This week I am at GITA's annual conference and exhibition, this year in Tampa, Florida. I spent about four hours yesterday as one of the presenters in a seminar on spatial databases. The other presenters included Xavier Lopez of Oracle, David Maguire or ESRI, Jay Stinson of Intergraph, and Scot Rogers of Powel-MiniMax. Brad Lawrence of ENMAX was scheduled to be there as well, but his flight was delayed so I filled in for him, which is hard to do because Brad just exudes power utility experience.
Last year for this seminar we had 56 attendees, if my memory serves me. The room was packed this year as well and the people I talked to thought that attendance was up from last year. This was a Sunday afternoon in Tampa and there were certainly plenty of other things to do, so it is clear that there is a tremendous amount of interest in spatial databases. The audience was about 80% utilities, 20% municipalities, a telco, and the Smithsonian. The audience seemed to be about 30% users, 45% application developers, 15% DBA's, and I assume the rest were geospatial managers. I recognized a couple of folks from Puget Sound Power, Las Vegas Valley Water, and City of Tacoma.

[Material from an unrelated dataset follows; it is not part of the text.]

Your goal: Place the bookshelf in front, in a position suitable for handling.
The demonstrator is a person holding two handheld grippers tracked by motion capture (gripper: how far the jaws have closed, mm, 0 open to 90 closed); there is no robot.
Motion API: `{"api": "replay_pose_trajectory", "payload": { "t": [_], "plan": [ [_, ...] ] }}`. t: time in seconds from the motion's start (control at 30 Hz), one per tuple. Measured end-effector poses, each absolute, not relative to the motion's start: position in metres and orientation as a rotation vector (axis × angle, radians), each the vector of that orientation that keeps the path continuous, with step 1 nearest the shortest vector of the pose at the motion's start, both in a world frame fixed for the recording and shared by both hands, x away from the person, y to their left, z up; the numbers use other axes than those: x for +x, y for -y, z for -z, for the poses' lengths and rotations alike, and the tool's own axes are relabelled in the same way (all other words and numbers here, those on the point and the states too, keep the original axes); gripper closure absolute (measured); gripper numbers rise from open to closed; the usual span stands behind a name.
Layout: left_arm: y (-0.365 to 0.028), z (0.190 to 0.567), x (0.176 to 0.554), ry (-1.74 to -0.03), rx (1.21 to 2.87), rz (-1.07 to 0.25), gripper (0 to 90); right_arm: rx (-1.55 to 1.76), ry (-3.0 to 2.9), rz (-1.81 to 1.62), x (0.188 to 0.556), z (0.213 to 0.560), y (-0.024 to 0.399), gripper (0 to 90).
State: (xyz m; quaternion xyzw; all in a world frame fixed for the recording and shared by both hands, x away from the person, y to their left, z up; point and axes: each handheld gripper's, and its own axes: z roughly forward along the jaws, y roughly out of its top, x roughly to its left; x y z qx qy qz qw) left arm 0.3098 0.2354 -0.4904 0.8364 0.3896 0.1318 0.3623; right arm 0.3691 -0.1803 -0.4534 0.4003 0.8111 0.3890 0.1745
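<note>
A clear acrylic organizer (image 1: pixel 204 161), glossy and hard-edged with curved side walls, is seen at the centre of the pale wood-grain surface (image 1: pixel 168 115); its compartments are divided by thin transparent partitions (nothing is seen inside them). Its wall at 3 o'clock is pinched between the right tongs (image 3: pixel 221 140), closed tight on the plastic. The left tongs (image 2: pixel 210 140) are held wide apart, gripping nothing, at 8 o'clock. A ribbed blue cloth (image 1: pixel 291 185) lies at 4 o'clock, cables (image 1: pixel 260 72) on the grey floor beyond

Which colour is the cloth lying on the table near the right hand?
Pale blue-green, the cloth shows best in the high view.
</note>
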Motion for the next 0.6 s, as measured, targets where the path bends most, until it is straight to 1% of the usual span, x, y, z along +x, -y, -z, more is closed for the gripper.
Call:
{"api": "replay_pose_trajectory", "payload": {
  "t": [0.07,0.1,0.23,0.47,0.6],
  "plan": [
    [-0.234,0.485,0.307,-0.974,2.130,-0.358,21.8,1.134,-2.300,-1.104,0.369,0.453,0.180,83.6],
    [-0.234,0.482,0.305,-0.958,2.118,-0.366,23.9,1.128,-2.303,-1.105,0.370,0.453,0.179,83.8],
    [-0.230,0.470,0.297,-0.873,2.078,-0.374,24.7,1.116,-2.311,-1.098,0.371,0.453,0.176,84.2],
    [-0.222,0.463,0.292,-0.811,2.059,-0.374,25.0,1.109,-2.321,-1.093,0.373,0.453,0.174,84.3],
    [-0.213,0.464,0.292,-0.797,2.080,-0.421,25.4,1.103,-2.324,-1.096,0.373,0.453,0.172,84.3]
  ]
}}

Xavier gave a high level overview of spatial databases and typical solution architectures. In particular he mentioned that there were different approaches to sharing spatial data, which I would characterize as loosely and tightly coupled. Oracle emphasizes the advantage of a single point of truth, basically a centralized spatial database, which supports tightly coupled applications and can contribute to loosely coupled applications.

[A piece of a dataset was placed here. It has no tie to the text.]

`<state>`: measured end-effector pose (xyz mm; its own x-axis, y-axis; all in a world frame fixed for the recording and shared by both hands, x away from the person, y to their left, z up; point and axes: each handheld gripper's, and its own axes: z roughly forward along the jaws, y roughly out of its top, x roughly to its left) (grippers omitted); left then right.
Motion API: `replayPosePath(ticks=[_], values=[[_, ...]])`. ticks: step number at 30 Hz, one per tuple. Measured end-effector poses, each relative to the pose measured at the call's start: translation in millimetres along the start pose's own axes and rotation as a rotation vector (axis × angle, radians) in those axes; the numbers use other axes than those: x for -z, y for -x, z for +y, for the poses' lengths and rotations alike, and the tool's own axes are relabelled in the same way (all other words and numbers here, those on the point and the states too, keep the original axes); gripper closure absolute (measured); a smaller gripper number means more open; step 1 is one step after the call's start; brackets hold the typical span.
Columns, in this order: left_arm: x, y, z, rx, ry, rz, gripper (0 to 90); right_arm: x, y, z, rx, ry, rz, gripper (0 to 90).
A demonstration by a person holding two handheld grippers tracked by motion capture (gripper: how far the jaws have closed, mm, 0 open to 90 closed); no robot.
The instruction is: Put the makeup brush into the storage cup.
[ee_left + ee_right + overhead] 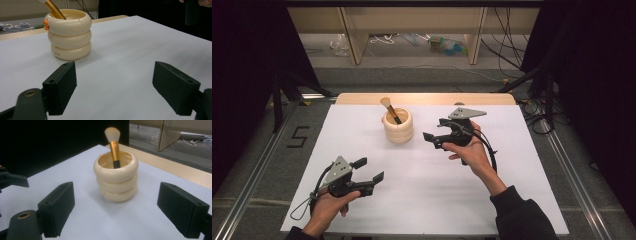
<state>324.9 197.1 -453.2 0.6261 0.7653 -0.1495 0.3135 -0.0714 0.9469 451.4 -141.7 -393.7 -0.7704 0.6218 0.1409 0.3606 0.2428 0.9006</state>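
Facing the cream holder (116,178) with its jaws spread as wide as they go, the right gripper (438,139) has nothing between its pads; in the right gripper view the two black pads stand well apart with bare white table (82,220) between them. The left gripper (369,172) is likewise wide open and empty, resting low near the front left of the table, aimed toward the holder from farther off.

That holder, shaped like three stacked rings, stands upright toward the back middle of the white surface, just to the left of the right gripper in the high view. A makeup brush (113,147) stands inside it, gold handle leaning against the rim, pale bristles up and clear above the top.

Judging from how things lie, the brush already sits in the holder and the right hand is close beside it with nothing held. If the brush is the next thing to take, the sound way is to come in above the rim, close on the gold handle below the bristles, and lift straight along its lean so the holder is not dragged or tipped. The holder looks light, so a sideways knock from an open jaw could shove it; the left gripper could steady its wall if needed.
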Motion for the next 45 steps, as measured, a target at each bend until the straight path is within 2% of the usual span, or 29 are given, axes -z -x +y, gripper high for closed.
replayPosePath(ticks=[4, 5, 6, 7, 18, 20, 22, 23, 27, 28, 41, 42, 43, 44, 45], values=[[0.2, -0.8, 0.1, -0.005, -0.006, 0.001, 19.4, 7.2, -0.6, -3.7, -0.006, 0.016, 0.007, 15.5], [0.0, -0.8, 0.0, -0.004, -0.006, 0.002, 19.4, 9.6, -0.7, -4.1, -0.001, 0.012, -0.007, 15.5], [2.0, -3.5, 0.5, -0.041, -0.038, 0.001, 19.4, 10.0, -0.8, -5.2, -0.002, 0.021, -0.004, 15.5], [1.9, -2.8, 0.3, -0.031, -0.037, 0.003, 19.4, 11.1, -1.0, -6.0, -0.005, 0.025, -0.006, 15.6], [2.3, -3.6, 1.1, -0.046, -0.035, 0.001, 19.3, 19.9, -5.7, -15.3, 0.010, -0.005, -0.002, 15.6], [1.3, -2.3, 1.0, -0.029, -0.035, 0.002, 19.3, 21.0, -6.9, -17.0, 0.006, -0.002, 0.004, 15.6], [0.0, -2.6, 1.4, -0.051, -0.035, -0.008, 19.3, 23.1, -7.5, -17.9, 0.008, -0.008, 0.002, 15.6], [-0.2, -1.9, 1.3, -0.049, -0.037, -0.005, 19.3, 24.7, -8.0, -18.0, 0.010, -0.014, -0.004, 15.6], [-0.4, -1.9, 1.4, -0.047, -0.036, -0.004, 19.3, 30.7, -8.8, -19.2, 0.015, -0.012, -0.015, 15.7], [-0.5, -1.3, 1.1, -0.031, -0.035, -0.002, 19.3, 31.9, -8.6, -20.0, 0.016, -0.013, -0.015, 15.7], [1.9, -2.3, 0.7, -0.051, -0.038, 0.001, 19.3, 44.7, -11.3, -30.8, 0.019, 0.007, -0.023, 15.7], [2.1, -2.1, 0.5, -0.045, -0.037, 0.002, 19.3, 44.3, -11.6, -31.9, 0.020, 0.017, -0.015, 15.7], [2.4, -1.4, 0.1, -0.032, -0.037, 0.009, 19.3, 46.1, -12.2, -32.5, 0.023, -0.002, -0.021, 15.7], [2.7, -2.5, 0.5, -0.050, -0.038, 0.004, 19.3, 46.2, -12.5, -33.8, 0.025, -0.002, -0.018, 15.7], [2.9, -2.4, 0.4, -0.049, -0.039, 0.006, 19.3, 46.3, -13.2, -35.4, 0.022, 0.002, -0.017, 15.7]])
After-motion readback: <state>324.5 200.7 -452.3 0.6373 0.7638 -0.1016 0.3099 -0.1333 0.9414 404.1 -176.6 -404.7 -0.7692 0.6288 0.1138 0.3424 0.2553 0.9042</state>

David Maguire focussed more on loosely coupled architectures and discussed some alternative distributed architectures based on database replication. He also discussed versioning and locking strategies and it was heartening to see that long transactions and versioning have become a central component of mainstream GIS. I remember the first VISION* solution incorporating versioning, in 1994 I believe, and how difficult it was in those days to convey the business advantages of long-transactions to GIS folks. There was a bit of confusion over versioning support in RDBMS's during question period when a member of the audience asked David if ESRI planned to continue to support ESRI's own implementation of versioning in ArcSDE since the RDBMS vendors would increasingly provide this functionality. I was afraid that some folks might have gotten the impression from David's response that the RDBMS vendors wouldn't be doing this any time soon. Oracle for one has supported long transactions and versioning for several years in Oracle Workspace Manager, which Autodesk and, I believe, Intergraph customers are using successfully.
I focussed on common business probems facing the utility and telco industries arising from their current business processes (see my first blog), including the as-built problem, problems with the flow of information with the field force, islands of information, and multi-vendor application environments and how a spatially-enabled RDBMS is a necessary foundation for solving these problems.
Jay Stinson discussed a very interesting example of an application using a spatial database that Intergraph implemented for a customer, and Scot Rogers discussed how they used spatial databases in building solutions for their customers.
To wrap-up Xavier asked for some feedback from the audience and my impression was that folks were very positive and felt that they had got a lot out of the seminar. Personally, I hope the participants left with one thing firmly in their cranium, that sharing data is good because it facilitates solving a lot of business problems.